Macroscopic quantum superpositions in superconducting circuits

TL;DR

This paper proposes a method to induce and observe quantum features in macroscopic superconducting circuits by interacting with vacuum fluctuations, revealing a quantum-to-classical transition as pulse length increases.

Contribution

It introduces a novel, simple model showing how classical current pulses can acquire quantum properties through vacuum interactions in superconducting circuits.

Findings

Test current pulses can develop quantum features after vacuum interaction

Vacuum fluctuations can cause breakdown of energy and momentum conservation

Quantum-to-classical transition occurs as pulse length increases

Abstract

A possible route to test whether macroscopic systems can acquire quantum features using superconducting circuits is here presented.
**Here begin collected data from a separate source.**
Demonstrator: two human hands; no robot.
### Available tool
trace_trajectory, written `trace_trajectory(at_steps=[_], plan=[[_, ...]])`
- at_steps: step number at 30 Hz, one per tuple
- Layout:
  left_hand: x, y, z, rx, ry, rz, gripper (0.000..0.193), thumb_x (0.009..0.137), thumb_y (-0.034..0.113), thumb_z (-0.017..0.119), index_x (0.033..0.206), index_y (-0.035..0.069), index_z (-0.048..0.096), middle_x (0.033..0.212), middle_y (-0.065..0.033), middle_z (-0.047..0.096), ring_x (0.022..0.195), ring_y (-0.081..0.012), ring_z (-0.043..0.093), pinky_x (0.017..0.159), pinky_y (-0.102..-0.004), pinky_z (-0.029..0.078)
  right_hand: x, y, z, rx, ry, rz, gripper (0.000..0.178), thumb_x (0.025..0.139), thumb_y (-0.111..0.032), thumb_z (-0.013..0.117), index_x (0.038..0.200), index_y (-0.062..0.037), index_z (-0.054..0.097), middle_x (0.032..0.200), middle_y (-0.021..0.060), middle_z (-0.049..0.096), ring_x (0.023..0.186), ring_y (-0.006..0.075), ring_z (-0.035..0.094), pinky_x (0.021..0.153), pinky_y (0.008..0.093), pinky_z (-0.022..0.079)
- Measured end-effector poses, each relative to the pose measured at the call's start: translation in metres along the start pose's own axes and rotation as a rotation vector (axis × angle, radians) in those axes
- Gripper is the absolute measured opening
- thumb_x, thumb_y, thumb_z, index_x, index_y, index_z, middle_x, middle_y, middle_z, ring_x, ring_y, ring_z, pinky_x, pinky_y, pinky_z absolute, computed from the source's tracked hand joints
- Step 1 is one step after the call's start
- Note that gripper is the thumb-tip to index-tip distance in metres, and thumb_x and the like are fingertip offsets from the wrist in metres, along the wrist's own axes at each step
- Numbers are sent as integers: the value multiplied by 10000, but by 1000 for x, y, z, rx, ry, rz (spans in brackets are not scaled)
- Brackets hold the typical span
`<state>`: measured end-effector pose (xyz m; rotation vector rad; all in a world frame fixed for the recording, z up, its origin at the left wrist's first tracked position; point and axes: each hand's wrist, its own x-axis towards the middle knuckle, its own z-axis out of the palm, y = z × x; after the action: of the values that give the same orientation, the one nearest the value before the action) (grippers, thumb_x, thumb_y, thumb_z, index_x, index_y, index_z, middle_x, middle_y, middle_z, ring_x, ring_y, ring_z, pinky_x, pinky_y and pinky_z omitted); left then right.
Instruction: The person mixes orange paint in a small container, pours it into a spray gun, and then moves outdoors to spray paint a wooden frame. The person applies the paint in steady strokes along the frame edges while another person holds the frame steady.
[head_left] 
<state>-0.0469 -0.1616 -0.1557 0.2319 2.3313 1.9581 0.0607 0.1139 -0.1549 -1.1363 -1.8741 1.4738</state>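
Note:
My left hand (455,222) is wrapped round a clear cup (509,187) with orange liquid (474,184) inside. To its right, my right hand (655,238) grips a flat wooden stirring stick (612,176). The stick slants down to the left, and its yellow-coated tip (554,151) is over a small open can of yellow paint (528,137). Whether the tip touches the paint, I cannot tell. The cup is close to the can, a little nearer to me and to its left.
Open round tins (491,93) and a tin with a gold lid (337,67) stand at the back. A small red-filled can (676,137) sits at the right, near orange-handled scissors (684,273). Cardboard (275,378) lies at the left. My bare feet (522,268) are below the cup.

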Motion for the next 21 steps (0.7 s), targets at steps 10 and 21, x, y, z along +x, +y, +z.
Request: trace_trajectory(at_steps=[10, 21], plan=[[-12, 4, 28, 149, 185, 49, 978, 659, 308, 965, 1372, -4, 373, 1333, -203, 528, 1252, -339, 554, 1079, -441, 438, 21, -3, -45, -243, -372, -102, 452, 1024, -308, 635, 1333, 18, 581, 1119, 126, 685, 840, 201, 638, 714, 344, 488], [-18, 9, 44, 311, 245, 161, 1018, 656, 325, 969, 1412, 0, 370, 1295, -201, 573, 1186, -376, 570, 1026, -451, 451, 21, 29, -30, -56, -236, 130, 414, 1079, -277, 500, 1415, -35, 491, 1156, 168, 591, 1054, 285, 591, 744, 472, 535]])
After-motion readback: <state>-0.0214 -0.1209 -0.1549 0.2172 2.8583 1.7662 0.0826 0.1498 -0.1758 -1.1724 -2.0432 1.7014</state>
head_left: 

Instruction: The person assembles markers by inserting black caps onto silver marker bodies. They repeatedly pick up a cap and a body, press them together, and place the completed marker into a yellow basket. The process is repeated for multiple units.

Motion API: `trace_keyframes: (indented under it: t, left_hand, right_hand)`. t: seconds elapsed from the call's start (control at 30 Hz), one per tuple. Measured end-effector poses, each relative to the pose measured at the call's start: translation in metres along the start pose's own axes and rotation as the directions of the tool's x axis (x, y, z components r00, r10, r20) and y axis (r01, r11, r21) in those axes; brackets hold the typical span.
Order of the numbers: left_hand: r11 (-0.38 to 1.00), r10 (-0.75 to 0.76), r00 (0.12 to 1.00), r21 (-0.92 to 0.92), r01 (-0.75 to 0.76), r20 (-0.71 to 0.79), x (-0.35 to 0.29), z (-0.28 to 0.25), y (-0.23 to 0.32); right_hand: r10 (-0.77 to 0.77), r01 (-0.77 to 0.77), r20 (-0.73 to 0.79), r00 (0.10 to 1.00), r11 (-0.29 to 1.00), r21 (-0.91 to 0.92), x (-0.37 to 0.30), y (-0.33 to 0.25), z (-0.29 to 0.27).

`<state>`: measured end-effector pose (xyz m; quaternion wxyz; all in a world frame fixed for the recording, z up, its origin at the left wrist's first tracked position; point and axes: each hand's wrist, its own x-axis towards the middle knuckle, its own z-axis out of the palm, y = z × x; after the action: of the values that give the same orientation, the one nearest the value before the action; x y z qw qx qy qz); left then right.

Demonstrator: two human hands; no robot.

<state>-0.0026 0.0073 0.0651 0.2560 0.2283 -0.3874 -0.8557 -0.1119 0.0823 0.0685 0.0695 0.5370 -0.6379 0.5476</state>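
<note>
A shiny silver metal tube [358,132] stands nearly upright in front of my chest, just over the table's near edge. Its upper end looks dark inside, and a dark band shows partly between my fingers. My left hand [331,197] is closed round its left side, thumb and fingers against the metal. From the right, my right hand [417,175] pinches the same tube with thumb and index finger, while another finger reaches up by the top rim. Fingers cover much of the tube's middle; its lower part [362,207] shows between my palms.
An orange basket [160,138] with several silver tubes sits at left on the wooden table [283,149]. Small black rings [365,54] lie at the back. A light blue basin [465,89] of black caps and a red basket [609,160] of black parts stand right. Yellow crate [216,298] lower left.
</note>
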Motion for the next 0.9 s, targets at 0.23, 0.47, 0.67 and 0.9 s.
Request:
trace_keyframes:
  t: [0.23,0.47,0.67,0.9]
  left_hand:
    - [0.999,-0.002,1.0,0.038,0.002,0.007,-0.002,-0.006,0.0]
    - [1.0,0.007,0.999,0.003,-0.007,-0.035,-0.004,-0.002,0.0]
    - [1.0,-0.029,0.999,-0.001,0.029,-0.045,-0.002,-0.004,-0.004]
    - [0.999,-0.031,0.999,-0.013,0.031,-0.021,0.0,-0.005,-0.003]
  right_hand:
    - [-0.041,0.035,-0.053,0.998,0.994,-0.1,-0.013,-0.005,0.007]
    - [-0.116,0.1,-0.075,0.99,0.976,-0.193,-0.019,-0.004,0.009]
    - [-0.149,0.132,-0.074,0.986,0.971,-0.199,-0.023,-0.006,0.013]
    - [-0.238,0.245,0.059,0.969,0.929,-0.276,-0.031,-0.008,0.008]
It is shown that under general assumptions a classical test current pulse of fixed energy and adjustable length acquires quantum features after interacting with the quantum vacuum of the photon field. Further, it is shown that the mere existence of vacuum fluctuations can lead to the breakdown of energy and momentum conservation, and as the length of the pulse grows with respect to the characteristic size of the quantum system, the test pulse undergoes quantum-to-classical transition. This model differs from previous ones for its simplicity and points towards a new way of creating correlated systems suitable for quantum-based technology.